Account stewardship

Anyone who wants to enter data on the I14Y-IOP needs a user account. The same applies to those who want to view information of their own organisation that has not (yet) been published publicly. Access is controlled with the Enterprise Identity and Access Management (EIAM). This service is operated by the Federal Office of Information Technology for the Confederation.

To access the internal area of the I14Y-IOP, an account with a provider of a digital identification solution is required. The Federal Administration’s employees can use their Fedlogin. In addition, there are other options to choose from, such as the CH login, the electronic identities of Switch or those of cantons such as Berne, Schaffhausen, Zug and Geneva. Further details can be found in the Table of identification options in the appendix.

Proceed as follows:

On the I14Y-IOP, click on the icon in the top right-hand corner. Select the appropriate identification provider. Log in to the digital identity provider or create a new account.

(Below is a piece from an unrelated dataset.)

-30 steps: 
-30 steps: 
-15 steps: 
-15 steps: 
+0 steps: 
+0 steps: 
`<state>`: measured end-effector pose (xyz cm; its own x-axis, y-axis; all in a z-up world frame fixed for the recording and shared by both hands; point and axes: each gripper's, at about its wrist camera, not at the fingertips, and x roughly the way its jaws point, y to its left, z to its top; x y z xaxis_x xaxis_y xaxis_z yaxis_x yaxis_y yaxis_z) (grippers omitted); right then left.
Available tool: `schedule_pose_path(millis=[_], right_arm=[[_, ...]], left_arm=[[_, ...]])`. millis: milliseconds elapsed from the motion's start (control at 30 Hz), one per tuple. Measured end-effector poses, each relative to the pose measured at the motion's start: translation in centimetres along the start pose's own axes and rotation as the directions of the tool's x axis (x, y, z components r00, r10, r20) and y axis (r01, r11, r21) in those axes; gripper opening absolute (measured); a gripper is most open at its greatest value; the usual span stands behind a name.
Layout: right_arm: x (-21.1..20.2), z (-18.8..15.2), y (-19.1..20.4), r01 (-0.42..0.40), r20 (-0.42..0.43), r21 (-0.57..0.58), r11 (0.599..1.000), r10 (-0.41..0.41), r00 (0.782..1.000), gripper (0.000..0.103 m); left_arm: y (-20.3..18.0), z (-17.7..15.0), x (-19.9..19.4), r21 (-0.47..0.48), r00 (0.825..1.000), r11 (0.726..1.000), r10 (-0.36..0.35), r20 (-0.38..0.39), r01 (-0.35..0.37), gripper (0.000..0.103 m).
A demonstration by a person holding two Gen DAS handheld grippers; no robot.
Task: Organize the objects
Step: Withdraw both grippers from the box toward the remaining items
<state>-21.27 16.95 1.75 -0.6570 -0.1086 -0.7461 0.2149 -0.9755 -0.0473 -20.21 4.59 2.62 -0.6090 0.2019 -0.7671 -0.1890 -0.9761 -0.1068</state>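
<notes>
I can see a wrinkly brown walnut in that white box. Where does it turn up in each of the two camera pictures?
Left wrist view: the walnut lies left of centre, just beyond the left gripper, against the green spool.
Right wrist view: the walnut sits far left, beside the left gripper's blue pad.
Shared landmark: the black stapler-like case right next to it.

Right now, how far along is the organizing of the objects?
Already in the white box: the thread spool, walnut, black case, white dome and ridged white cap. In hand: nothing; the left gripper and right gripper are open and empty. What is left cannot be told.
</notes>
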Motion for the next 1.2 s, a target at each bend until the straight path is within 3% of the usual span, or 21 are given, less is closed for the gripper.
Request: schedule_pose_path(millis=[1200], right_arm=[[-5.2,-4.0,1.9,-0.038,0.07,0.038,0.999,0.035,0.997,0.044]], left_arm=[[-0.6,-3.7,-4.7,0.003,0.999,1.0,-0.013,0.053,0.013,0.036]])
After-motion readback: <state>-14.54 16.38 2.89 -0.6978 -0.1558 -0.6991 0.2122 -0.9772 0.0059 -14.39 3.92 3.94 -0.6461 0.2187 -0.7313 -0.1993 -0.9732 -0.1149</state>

Attention: Federal Administration employees must use the Fedlogin instead of the CH-Login, otherwise errors may arise. If the process suddenly stops, the cookies may have to be deleted. You can access the corresponding dialogue by pressing the key combination Ctrl-Shift-Delete in the web browser.
In a second step, the authorisations must be assigned on the I14Y-IOP. Larger organisations manage their accounts themselves (see below). Therefore, please contact your account administrator. If you do not use an organisation-internal standard solution such as Fedlogin, let them know which email address you used when creating the login (see step 1). As soon as read or edit access rights have been granted, you will receive an email. This contains a web link and a code. Visit the specified website and enter the code that was sent to you. This will link your digital identity to the I14Y-IOP.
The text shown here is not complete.